**Problem description:**
Write out every line below that contains "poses".
---------- Records shown
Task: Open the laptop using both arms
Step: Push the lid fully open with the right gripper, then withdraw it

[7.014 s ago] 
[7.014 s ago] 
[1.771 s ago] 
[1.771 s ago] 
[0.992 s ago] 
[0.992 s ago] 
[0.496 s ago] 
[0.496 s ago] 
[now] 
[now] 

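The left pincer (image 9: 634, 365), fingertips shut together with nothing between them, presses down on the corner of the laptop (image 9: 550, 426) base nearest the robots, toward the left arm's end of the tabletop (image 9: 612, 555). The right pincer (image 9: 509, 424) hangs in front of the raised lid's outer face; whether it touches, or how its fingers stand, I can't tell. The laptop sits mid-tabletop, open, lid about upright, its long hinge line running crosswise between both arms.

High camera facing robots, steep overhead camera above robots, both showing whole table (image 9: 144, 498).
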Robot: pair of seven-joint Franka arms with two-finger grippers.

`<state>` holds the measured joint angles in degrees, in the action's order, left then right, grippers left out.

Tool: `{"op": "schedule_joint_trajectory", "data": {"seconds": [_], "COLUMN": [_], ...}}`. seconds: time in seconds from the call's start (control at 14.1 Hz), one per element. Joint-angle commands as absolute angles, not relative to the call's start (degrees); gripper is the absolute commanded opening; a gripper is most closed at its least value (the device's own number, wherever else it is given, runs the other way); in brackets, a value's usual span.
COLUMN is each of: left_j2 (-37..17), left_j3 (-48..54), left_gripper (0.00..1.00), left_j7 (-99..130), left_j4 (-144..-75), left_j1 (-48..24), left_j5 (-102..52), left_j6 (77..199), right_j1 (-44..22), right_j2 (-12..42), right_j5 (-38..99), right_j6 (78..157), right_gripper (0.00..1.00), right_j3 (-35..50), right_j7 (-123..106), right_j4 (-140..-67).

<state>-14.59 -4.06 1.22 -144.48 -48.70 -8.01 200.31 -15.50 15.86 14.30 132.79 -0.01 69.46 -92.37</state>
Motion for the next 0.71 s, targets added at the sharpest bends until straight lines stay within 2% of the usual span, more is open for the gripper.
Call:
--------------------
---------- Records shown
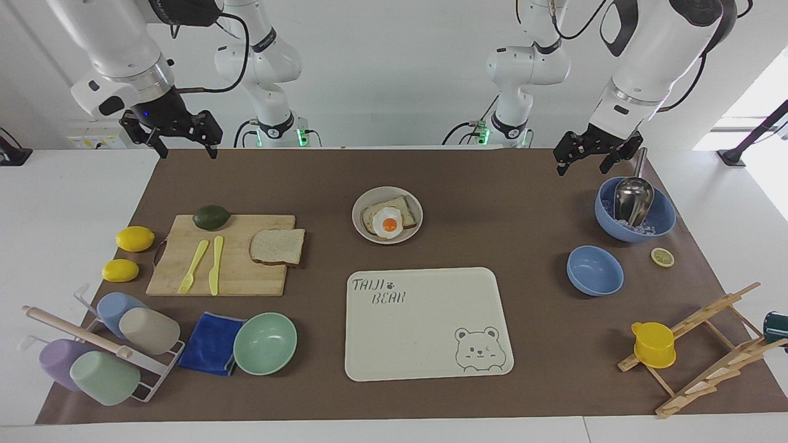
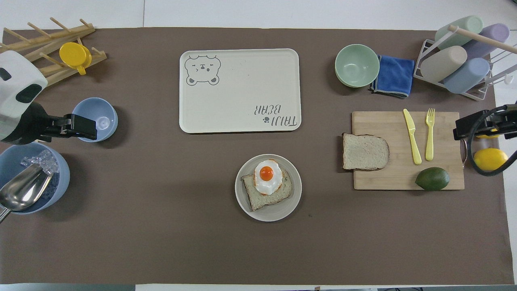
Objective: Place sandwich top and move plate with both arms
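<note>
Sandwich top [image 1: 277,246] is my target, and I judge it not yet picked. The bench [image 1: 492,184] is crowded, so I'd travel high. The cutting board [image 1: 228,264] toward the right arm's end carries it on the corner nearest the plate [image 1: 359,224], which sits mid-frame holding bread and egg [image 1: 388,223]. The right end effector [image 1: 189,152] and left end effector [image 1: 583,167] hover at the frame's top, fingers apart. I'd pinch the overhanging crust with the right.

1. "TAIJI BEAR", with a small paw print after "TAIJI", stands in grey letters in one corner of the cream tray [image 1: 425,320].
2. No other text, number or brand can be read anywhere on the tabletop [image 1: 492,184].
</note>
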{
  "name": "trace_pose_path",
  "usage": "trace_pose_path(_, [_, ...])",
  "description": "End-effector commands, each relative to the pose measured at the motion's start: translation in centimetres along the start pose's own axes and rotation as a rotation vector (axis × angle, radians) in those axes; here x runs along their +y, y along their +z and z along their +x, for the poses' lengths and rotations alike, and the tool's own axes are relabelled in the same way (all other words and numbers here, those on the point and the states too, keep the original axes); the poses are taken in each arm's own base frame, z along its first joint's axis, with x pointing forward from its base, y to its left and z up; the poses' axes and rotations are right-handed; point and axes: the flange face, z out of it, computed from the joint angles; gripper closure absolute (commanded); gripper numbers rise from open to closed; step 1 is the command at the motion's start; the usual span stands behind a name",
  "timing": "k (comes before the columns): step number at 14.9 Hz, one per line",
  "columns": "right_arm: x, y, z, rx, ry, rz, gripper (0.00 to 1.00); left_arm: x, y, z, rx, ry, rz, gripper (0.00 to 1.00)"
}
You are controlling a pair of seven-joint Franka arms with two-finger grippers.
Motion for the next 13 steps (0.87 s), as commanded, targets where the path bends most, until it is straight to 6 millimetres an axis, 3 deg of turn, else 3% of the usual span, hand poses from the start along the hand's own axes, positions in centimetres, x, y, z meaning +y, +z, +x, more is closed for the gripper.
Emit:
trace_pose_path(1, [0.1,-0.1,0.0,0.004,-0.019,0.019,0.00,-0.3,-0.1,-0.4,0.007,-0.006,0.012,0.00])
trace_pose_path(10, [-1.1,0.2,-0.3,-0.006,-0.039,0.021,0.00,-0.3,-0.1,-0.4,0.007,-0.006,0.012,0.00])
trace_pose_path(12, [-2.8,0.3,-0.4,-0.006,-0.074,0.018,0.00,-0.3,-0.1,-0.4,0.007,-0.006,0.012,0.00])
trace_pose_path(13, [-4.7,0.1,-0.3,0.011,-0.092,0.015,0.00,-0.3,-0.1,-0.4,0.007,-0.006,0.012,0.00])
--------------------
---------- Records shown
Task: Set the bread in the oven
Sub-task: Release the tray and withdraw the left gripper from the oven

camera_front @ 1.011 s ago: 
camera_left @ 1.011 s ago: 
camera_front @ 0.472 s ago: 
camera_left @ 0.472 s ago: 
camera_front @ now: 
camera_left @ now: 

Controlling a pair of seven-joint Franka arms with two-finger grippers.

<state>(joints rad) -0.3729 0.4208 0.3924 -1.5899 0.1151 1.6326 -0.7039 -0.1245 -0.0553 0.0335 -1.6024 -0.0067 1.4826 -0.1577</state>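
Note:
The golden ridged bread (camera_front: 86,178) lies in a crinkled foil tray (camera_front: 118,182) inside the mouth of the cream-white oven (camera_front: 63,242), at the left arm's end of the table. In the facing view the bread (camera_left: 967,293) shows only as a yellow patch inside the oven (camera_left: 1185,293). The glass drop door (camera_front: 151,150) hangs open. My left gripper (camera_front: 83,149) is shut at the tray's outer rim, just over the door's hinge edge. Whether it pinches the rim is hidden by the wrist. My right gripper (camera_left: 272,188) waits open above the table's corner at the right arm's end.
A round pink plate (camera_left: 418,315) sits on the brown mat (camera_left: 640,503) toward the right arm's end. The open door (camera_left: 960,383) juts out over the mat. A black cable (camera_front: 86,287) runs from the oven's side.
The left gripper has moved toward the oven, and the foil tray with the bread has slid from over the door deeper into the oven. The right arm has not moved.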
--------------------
**Solution:**
  "description": "End-effector commands, each relative to the pose measured at the motion's start: translation in centimetres along the start pose's own axes and rotation as a rotation vector (axis × angle, radians) in those axes; here x runs along their +y, y along their +z and z along their +x, for the poses' lengths and rotations alike, and the tool's own axes are relabelled in the same way (all other words and numbers here, those on the point and the states too, keep the original axes); the poses are taken in each arm's own base frame, z along its first joint's axis, with x pointing forward from its base, y to its left and z up; the poses' axes and rotations are right-handed; point and axes: the flange face, z out of it, computed from the joint angles; gripper closure absolute (commanded); gripper numbers rise from open to closed; step 1 is the command at the motion's start; the usual span stands behind a name",
Motion for the next 13 steps (0.87 s), as commanded, targets where the path bends most, until it is straight to 6 millimetres an axis, 3 deg of turn, else 3% of the usual span, hand poses from the start along the hand's own axes, positions in centimetres, x, y, z meaning +y, +z, +x, more is closed for the gripper.

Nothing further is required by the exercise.